Das ist interessant. Man spricht von einer Überlastung „kleinerer Bahnhöfe“ und führt das als Grund für das angeblich schlechte Abschneiden der größten Bahnhöfe im Lande an. Nach Logik der Studienautoren bestünde die Lösung also darin, die Bahn nicht mehr zu fördern. Das liest sich wie eine Auftragsarbeit der Automobillobby.

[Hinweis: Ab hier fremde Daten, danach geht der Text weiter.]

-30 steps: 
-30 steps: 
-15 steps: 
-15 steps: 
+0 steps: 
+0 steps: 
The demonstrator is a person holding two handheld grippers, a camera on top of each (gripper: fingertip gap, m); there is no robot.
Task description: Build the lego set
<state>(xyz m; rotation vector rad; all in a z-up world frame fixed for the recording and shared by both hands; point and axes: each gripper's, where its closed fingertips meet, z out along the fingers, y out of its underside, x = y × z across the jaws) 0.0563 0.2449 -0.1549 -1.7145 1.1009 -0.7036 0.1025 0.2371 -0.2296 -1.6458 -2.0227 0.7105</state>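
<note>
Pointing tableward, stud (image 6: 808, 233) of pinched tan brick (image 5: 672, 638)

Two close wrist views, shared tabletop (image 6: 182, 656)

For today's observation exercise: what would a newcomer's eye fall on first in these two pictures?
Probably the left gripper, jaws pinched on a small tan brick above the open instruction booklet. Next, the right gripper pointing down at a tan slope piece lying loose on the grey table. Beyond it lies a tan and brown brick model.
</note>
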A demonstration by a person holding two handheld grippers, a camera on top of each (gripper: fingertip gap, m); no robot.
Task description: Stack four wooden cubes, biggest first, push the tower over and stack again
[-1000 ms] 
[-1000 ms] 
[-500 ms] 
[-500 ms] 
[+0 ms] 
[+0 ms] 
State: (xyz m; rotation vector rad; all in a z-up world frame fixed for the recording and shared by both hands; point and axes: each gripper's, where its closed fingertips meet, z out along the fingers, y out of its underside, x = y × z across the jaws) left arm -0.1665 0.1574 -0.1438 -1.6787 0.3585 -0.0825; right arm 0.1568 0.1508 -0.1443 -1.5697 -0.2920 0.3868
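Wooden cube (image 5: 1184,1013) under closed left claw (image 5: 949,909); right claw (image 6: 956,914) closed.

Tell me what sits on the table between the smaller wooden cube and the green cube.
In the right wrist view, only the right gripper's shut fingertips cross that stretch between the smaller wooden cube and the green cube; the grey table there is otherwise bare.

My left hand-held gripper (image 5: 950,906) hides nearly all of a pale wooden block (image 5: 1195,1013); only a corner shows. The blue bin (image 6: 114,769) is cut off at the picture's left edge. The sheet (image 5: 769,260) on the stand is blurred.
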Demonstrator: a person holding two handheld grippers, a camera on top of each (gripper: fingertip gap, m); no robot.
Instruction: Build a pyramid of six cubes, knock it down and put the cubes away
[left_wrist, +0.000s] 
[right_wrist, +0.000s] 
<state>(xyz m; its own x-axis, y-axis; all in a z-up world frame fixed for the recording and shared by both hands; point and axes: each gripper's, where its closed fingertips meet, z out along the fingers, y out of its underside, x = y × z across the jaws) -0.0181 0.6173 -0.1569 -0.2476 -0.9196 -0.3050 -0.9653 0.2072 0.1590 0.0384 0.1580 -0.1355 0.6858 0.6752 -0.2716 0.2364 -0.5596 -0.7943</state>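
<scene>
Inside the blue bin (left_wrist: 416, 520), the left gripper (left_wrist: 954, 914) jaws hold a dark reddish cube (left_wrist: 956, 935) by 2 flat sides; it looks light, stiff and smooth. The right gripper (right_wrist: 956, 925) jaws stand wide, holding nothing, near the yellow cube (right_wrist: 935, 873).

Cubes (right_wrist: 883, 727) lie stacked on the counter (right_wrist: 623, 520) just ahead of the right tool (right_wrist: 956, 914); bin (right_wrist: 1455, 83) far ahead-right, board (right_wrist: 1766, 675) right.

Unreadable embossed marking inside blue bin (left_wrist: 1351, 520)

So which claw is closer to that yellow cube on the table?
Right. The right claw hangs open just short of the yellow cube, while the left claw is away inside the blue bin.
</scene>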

Und genau darum scheint es sich bei der „Studie“ auch zu handeln. Das Consumer Choice Center ist mitnichten eine Verbraucherschutzorganisation, wie es der SPIEGEL schreibt, sondern eine der berüchtigtsten US-amerikanischen Lobbyorganisationen. Man lobbyiert für die Tabakindustrie, für Öl- und Gaskonzerne und natürlich auch für die Automobilindustrie. In der Vergangenheit hat man auf EU-Ebene schon gegen das Glyphosat-Verbot und gegen den EU Green Deal lobbyiert.
Dass der SPIEGEL vollkommen ohne Hintergrundinformationen eine nur dürftig als Studie getarnte plumpe Auftragsarbeit völlig unkritisch zitiert und sich deren absurde Forderung, die Förderung der Bahn zu streichen, zu eigen macht, ist einmal mehr ein Beleg dafür, wie tief dieses Medium gesunken ist.